### PROBLEM STATEMENT
After reading the records, print them all again exactly as they stand.

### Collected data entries
*-*-*

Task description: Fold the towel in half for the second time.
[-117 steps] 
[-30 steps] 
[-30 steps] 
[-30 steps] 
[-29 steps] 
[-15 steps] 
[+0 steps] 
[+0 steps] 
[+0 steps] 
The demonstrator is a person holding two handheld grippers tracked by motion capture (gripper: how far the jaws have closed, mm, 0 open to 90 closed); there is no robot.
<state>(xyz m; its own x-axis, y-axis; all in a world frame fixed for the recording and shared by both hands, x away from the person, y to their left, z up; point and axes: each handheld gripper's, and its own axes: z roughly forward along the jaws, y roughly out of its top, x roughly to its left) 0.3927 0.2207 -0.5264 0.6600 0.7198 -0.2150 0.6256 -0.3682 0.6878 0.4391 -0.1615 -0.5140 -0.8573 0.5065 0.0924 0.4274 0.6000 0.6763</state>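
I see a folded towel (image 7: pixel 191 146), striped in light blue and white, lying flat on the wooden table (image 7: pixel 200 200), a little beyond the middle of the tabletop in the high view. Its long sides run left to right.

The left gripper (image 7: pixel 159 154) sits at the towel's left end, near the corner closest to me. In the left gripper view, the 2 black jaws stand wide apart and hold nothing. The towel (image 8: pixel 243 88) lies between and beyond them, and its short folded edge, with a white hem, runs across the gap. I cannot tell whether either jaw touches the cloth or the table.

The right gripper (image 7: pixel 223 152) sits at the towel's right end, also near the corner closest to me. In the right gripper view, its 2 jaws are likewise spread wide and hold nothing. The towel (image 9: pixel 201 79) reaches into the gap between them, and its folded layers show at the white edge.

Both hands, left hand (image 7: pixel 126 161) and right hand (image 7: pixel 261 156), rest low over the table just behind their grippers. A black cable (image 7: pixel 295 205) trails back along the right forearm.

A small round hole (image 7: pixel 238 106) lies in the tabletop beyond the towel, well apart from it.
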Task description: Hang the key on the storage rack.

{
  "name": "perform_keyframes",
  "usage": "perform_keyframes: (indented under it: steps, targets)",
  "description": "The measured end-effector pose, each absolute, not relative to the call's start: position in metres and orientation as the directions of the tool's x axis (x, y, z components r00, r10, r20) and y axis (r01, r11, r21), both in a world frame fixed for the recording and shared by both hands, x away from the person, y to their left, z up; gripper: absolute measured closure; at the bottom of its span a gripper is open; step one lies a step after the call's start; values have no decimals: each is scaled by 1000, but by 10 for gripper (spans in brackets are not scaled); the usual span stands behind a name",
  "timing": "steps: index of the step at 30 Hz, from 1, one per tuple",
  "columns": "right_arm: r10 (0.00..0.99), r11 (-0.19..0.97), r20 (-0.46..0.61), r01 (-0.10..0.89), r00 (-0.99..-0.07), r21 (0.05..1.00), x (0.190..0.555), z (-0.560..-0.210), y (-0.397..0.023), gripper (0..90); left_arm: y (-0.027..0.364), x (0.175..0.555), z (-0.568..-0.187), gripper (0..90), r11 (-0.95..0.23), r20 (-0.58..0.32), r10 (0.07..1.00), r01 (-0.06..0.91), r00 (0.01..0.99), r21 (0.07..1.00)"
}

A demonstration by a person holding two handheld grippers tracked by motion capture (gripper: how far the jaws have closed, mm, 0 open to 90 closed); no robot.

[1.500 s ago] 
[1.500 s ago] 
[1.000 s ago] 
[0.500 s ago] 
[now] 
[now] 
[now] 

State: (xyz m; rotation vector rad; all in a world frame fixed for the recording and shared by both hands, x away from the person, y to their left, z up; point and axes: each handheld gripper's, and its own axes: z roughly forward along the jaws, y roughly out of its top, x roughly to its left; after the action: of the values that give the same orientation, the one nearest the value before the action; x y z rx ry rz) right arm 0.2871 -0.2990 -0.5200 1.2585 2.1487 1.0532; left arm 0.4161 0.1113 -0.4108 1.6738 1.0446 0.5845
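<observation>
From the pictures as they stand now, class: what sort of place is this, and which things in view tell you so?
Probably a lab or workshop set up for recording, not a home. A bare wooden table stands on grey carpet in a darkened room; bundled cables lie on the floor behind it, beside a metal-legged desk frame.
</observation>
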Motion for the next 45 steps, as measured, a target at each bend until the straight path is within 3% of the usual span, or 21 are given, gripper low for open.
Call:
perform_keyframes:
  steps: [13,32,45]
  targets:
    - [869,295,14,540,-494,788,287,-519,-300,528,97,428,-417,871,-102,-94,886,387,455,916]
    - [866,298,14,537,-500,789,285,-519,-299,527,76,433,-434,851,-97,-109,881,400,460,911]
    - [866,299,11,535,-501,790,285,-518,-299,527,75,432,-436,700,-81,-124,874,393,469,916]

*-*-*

### EXERCISE OUTPUT
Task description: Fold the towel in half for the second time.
[-117 steps] 
[-30 steps] 
[-30 steps] 
[-30 steps] 
[-29 steps] 
[-15 steps] 
[+0 steps] 
[+0 steps] 
[+0 steps] 
The demonstrator is a person holding two handheld grippers tracked by motion capture (gripper: how far the jaws have closed, mm, 0 open to 90 closed); there is no robot.
<state>(xyz m; its own x-axis, y-axis; all in a world frame fixed for the recording and shared by both hands, x away from the person, y to their left, z up; point and axes: each handheld gripper's, and its own axes: z roughly forward along the jaws, y roughly out of its top, x roughly to its left) 0.3927 0.2207 -0.5264 0.6600 0.7198 -0.2150 0.6256 -0.3682 0.6878 0.4391 -0.1615 -0.5140 -0.8573 0.5065 0.0924 0.4274 0.6000 0.6763</state>
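I see a folded towel (image 7: pixel 191 146), striped in light blue and white, lying flat on the wooden table (image 7: pixel 200 200), a little beyond the middle of the tabletop in the high view. Its long sides run left to right.

The left gripper (image 7: pixel 159 154) sits at the towel's left end, near the corner closest to me. In the left gripper view, the 2 black jaws stand wide apart and hold nothing. The towel (image 8: pixel 243 88) lies between and beyond them, and its short folded edge, with a white hem, runs across the gap. I cannot tell whether either jaw touches the cloth or the table.

The right gripper (image 7: pixel 223 152) sits at the towel's right end, also near the corner closest to me. In the right gripper view, its 2 jaws are likewise spread wide and hold nothing. The towel (image 9: pixel 201 79) reaches into the gap between them, and its folded layers show at the white edge.

Both hands, left hand (image 7: pixel 126 161) and right hand (image 7: pixel 261 156), rest low over the table just behind their grippers. A black cable (image 7: pixel 295 205) trails back along the right forearm.

A small round hole (image 7: pixel 238 106) lies in the tabletop beyond the towel, well apart from it.
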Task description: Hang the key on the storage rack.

{
  "name": "perform_keyframes",
  "usage": "perform_keyframes: (indented under it: steps, targets)",
  "description": "The measured end-effector pose, each absolute, not relative to the call's start: position in metres and orientation as the directions of the tool's x axis (x, y, z components r00, r10, r20) and y axis (r01, r11, r21), both in a world frame fixed for the recording and shared by both hands, x away from the person, y to their left, z up; gripper: absolute measured closure; at the bottom of its span a gripper is open; step one lies a step after the call's start; values have no decimals: each is scaled by 1000, but by 10 for gripper (spans in brackets are not scaled); the usual span stands behind a name",
  "timing": "steps: index of the step at 30 Hz, from 1, one per tuple",
  "columns": "right_arm: r10 (0.00..0.99), r11 (-0.19..0.97), r20 (-0.46..0.61), r01 (-0.10..0.89), r00 (-0.99..-0.07), r21 (0.05..1.00), x (0.190..0.555), z (-0.560..-0.210), y (-0.397..0.023), gripper (0..90); left_arm: y (-0.027..0.364), x (0.175..0.555), z (-0.568..-0.187), gripper (0..90), r11 (-0.95..0.23), r20 (-0.58..0.32), r10 (0.07..1.00), r01 (-0.06..0.91), r00 (0.01..0.99), r21 (0.07..1.00)"
}

A demonstration by a person holding two handheld grippers tracked by motion capture (gripper: how far the jaws have closed, mm, 0 open to 90 closed); no robot.

[1.500 s ago] 
[1.500 s ago] 
[1.000 s ago] 
[0.500 s ago] 
[now] 
[now] 
[now] 

State: (xyz m; rotation vector rad; all in a world frame fixed for the recording and shared by both hands, x away from the person, y to their left, z up; point and axes: each handheld gripper's, and its own axes: z roughly forward along the jaws, y roughly out of its top, x roughly to its left; after the action: of the values that give the same orientation, the one nearest the value before the action; x y z rx ry rz) right arm 0.2871 -0.2990 -0.5200 1.2585 2.1487 1.0532; left arm 0.4161 0.1113 -0.4108 1.6738 1.0446 0.5845
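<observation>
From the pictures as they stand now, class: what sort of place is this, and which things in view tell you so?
Probably a lab or workshop set up for recording, not a home. A bare wooden table stands on grey carpet in a darkened room; bundled cables lie on the floor behind it, beside a metal-legged desk frame.
</observation>
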Motion for the next 45 steps, as measured, a target at each bend until the straight path is within 3% of the usual span, or 21 are given, gripper low for open.
Call:
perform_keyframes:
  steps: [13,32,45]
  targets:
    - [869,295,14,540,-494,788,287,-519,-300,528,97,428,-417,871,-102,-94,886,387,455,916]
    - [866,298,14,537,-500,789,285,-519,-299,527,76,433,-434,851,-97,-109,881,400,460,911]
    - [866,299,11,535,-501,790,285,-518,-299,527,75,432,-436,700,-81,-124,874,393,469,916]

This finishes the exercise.